In April, four men were convicted of "belonging to the extremist organisation" Hizb ut-Tahrir al-Islami, banned in Russia in 2003. They were sentenced to several years in jail, despite being accused only of distributing radical literature.

"Many students who are trained in the Arab world come back heavily influenced by an ideology that is alien to our Islam," said Marat Gatin, an official in charge of inter-religious relations in the administration of the president of Tatarstan.

Ildus Faizov, the newly elected mufti of Tatarstan, said in an interview, "The Salafis and Wahhabis constitute a very great danger. There are no moderates among them. They all finish one day by taking up arms."

Elected in April after the resignation of his predecessor, who was thought too lenient towards Islamists, mufti Faizov has begun a crackdown on extremist Muslim clergy in the republic. Imams are no longer freely elected but chosen from a list of candidates picked by the mufti. Many imams have already been dismissed.

One of the first forced out was Nail Sakhibzyanov, an imam from the Almetyevsk district, considered an Islamist stronghold. From the Rizaetdin Fakhretdin central mosque in Almetyevsk, he said, "On April 30, the FSB (security services), police and local administrators gathered the district imams at the town hall and forced them to publicly vote me out. It was the FSB who sacked me, not the faithful."

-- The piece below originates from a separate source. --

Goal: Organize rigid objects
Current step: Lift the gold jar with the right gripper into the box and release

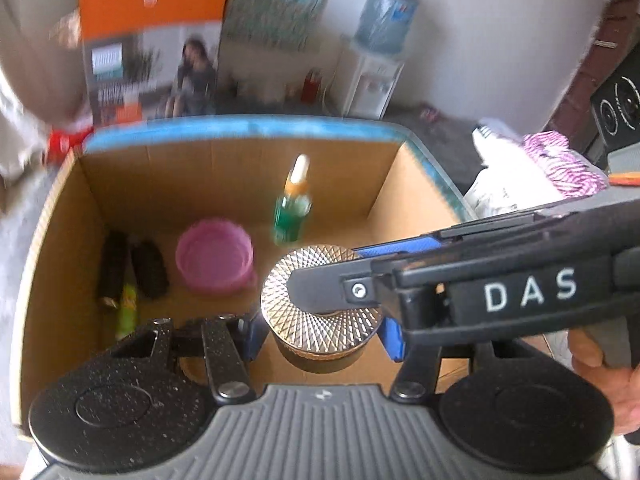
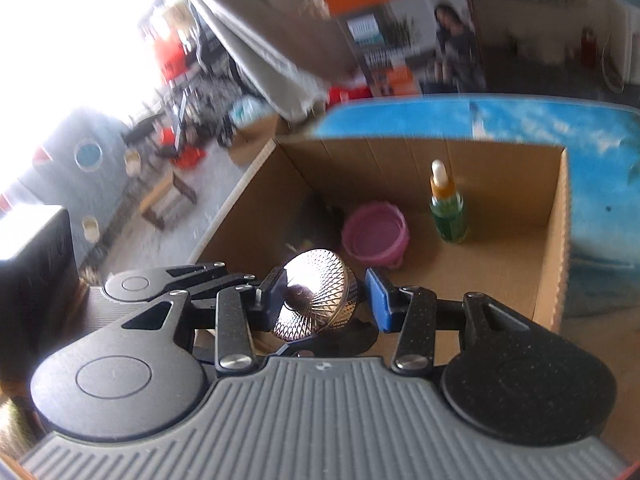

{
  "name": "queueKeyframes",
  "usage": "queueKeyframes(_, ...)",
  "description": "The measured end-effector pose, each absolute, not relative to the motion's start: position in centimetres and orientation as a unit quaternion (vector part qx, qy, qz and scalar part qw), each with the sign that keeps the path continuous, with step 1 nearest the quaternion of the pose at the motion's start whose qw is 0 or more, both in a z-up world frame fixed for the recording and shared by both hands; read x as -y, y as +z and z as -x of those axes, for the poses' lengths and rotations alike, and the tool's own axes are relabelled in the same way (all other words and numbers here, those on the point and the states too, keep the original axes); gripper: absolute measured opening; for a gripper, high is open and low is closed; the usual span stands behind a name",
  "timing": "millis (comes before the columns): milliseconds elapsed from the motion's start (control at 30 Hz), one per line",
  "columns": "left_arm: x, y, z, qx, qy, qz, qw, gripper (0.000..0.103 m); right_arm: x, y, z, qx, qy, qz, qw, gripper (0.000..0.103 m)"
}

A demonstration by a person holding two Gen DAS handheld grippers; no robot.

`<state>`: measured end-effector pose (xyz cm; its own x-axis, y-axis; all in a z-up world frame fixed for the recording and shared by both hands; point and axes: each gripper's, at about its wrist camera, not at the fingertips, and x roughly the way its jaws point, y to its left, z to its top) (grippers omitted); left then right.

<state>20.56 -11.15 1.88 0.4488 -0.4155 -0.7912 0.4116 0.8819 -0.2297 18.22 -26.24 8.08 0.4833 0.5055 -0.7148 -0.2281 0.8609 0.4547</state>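
A round jar with a shiny cross-hatched metal lid [image 1: 320, 320] hangs over the open cardboard box [image 1: 240, 168]. My left gripper [image 1: 324, 338] is shut on the jar's dark body, a blue pad on each side. My right gripper [image 1: 326, 266] comes in from the right and clamps the lid, one black finger lying across its top. In the right wrist view the lid [image 2: 316, 296] sits tilted between the right gripper's [image 2: 326, 296] pads. Inside the box stand a green dropper bottle [image 1: 292, 208] and a pink bowl [image 1: 214, 254].
Two dark oblong items [image 1: 150, 264] and a yellow-green piece [image 1: 128, 312] lie at the box's left wall. A blue patterned mat [image 2: 600, 200] lies beside the box [image 2: 380, 168]. Beyond are an orange printed carton [image 1: 152, 40], a water dispenser [image 1: 372, 80] and a pink striped cloth [image 1: 560, 160].
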Motion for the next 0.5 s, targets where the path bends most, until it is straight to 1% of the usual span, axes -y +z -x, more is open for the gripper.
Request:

Sakhibzyanov sees no harm in associating with Wahhabis and other fundamentalists, whom he believes are wrongly accused of being a threat. "We are all Muslims," he declared.

In the capital of Tatarstan, Kazan, where it is rare to see a woman wearing even a headscarf, some are sceptical that Islamists could pose a threat. The imam of Kazan's Sultan mosque, Kamil Bikchentayev asserted, "There are disagreements over doctrine, but there is no growth in extremism. Tatarstan will not become another North Caucasus."

Citing the "tradition of tolerance towards Islam in Tatarstan," he refused to condemn Wahhabis or the jailed members of Hizb ut-Tahrir, whom he said "were convicted simply for having read books."

Alexei Malashenko, an expert from the Carnegie Center in Moscow, also dismissed what he sees as a witch hunt against a non-existent threat. "In Tatarstan, they are getting rid of radicals who in fact do not exist. It is ridiculous to talk of a threat from Salafis," he said.
Posted by:ryuge

#3  Uh, uh, TATER, OR TARTAR???

There twas a day long ago when it was formally known as Tartaristan.

Gut nuthin.

Posted by: JosephMendiola   2011-05-30 20:39  

#2  TW, get that man a map of Bangladesh .. and a magnifying loupe...
Posted by: Steve White   2011-05-30 10:52  

#1  Tatarstan? That's like...south of Baghdad?